- _Work task_: Find the line below with "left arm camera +" and the line with "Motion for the". Output exactly those lines and everything between them, leaving out the pictures.

- _Study material_:
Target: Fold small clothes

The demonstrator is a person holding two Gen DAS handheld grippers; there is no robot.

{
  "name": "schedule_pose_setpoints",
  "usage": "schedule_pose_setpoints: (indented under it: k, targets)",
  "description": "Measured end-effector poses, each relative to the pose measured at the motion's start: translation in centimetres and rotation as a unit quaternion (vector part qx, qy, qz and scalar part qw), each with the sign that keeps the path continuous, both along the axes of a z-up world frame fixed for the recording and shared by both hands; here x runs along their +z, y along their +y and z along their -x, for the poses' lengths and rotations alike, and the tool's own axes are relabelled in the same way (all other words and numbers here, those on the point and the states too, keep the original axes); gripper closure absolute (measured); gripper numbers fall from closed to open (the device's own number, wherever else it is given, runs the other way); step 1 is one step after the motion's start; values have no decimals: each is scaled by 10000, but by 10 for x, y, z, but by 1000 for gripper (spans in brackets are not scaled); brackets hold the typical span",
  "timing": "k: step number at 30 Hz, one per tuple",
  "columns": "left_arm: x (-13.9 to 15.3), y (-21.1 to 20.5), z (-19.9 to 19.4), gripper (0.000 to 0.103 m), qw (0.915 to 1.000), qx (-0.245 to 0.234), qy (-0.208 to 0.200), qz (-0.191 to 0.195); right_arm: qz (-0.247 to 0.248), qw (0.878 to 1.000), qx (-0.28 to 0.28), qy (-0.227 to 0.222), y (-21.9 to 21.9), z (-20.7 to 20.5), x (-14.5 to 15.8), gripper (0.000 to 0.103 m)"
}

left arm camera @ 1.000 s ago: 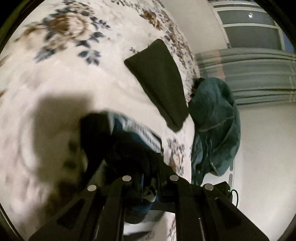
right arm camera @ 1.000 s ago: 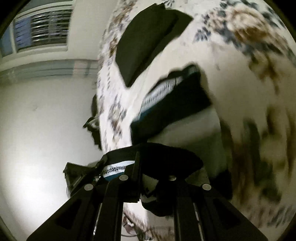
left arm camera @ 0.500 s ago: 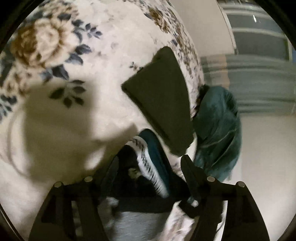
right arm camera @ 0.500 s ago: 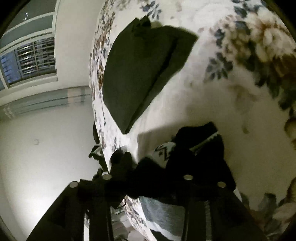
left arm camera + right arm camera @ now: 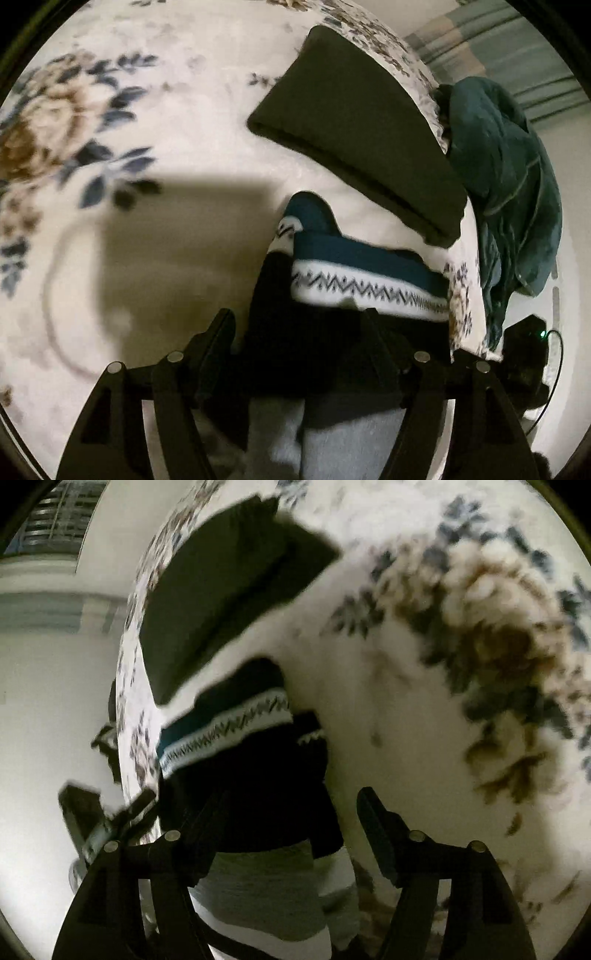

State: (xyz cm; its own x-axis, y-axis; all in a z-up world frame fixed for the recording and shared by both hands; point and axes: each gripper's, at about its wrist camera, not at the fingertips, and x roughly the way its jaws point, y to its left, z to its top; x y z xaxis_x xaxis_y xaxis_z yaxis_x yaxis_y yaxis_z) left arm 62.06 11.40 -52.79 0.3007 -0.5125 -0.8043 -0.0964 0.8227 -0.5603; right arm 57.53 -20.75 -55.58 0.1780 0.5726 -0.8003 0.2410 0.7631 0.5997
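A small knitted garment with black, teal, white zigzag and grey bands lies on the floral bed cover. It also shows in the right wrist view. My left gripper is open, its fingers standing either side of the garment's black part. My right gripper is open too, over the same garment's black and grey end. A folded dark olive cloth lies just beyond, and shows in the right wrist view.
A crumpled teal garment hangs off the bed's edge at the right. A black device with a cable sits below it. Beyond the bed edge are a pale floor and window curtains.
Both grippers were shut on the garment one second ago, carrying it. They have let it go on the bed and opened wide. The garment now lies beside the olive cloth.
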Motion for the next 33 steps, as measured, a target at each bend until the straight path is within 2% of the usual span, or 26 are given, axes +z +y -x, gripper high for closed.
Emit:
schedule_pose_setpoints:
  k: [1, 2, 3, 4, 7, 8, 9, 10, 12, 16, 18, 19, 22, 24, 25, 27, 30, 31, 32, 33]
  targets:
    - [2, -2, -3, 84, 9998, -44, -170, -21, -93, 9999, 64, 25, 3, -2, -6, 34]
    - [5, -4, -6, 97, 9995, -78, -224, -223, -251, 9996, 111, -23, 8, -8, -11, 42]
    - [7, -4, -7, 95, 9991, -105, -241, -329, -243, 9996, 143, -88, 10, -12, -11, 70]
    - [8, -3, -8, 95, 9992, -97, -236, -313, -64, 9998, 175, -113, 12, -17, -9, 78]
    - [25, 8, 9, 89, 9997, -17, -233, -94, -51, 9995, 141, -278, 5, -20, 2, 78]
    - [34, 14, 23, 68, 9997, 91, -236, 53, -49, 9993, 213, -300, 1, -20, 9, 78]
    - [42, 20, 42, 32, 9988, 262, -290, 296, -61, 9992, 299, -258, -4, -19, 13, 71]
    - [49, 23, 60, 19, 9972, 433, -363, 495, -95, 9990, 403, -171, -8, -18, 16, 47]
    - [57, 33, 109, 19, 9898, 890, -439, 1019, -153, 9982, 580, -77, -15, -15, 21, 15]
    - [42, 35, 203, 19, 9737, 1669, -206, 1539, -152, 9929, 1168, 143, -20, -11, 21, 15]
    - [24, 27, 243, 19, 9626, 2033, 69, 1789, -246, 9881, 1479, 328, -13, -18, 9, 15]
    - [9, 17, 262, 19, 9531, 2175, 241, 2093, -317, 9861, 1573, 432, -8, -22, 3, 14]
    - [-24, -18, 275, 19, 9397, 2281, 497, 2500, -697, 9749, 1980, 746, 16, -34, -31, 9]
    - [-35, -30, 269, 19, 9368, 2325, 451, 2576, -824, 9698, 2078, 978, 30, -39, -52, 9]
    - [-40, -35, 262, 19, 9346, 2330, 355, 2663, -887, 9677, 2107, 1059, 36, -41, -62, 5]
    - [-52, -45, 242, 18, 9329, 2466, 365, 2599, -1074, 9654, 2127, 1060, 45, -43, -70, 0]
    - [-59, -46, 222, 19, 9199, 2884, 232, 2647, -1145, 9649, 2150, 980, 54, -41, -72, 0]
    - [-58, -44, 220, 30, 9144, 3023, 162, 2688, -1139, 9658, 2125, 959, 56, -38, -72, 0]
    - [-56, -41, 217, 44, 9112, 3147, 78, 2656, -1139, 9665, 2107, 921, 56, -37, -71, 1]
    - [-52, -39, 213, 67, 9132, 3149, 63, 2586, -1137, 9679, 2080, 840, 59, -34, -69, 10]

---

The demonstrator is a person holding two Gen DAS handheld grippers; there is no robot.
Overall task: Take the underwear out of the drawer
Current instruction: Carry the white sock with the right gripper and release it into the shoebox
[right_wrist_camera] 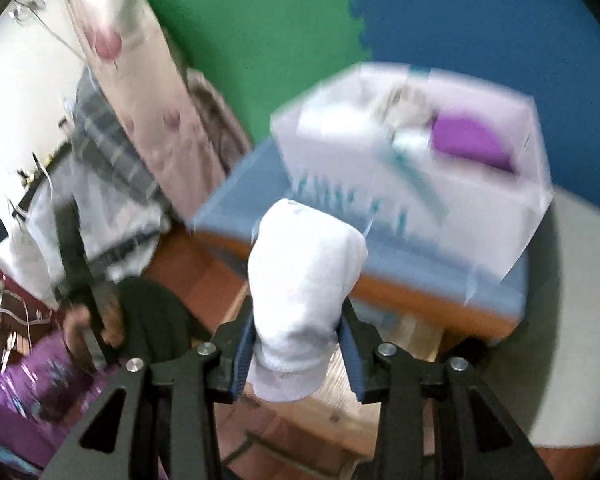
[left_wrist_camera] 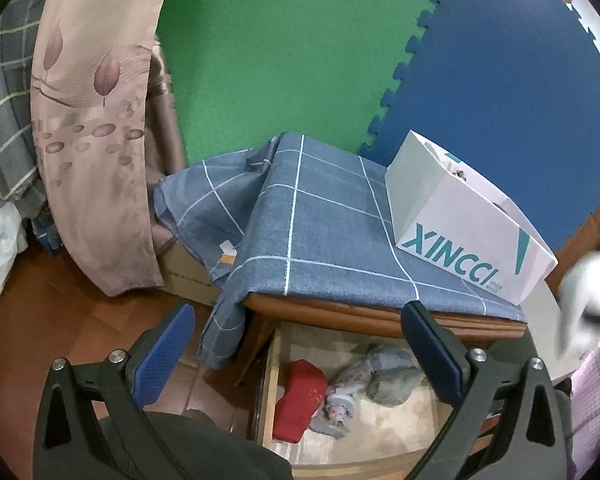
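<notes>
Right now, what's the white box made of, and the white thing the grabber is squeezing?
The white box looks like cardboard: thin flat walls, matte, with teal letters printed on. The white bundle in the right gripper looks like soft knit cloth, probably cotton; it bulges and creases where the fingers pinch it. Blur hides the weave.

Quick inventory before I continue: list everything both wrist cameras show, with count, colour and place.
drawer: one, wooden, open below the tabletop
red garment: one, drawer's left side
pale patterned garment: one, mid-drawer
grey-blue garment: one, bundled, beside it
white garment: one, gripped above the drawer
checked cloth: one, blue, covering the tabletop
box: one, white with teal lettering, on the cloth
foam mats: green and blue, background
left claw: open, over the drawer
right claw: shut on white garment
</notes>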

- _Answer section_:
left arm camera + right arm camera @ now: 

State: (xyz cm; its own x-axis, y-axis; all in a z-up world frame fixed for the recording and shared by both hands; point and axes: each gripper's, at about its wrist camera, not at the fingertips, and x roughly the way its jaws point, y to its left, z to its top; x y z xaxis_x xaxis_y xaxis_z yaxis_x yaxis_y yaxis_z) left arm 62.06 11.40 -52.79 0.3007 -0.5125 -0.8043 -0.0964 0.8227 -0.5603; right arm 57.53 -20.75 -55.58 0.1780 0.5726 -0.8003 0.2410 0.7631 0.5997
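A small knitted garment with black, teal, white zigzag and grey bands lies on the floral bed cover. It also shows in the right wrist view. My left gripper is open, its fingers standing either side of the garment's black part. My right gripper is open too, over the same garment's black and grey end. A folded dark olive cloth lies just beyond, and shows in the right wrist view.
A crumpled teal garment hangs off the bed's edge at the right. A black device with a cable sits below it. Beyond the bed edge are a pale floor and window curtains.
Both grippers were shut on the garment one second ago, carrying it. They have let it go on the bed and opened wide. The garment now lies beside the olive cloth.
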Motion for the next 33 steps, as measured, a target at each bend until the straight path is within 2% of the usual span, or 26 are given, axes +z +y -x, gripper high for closed.

No further work is required for this exercise.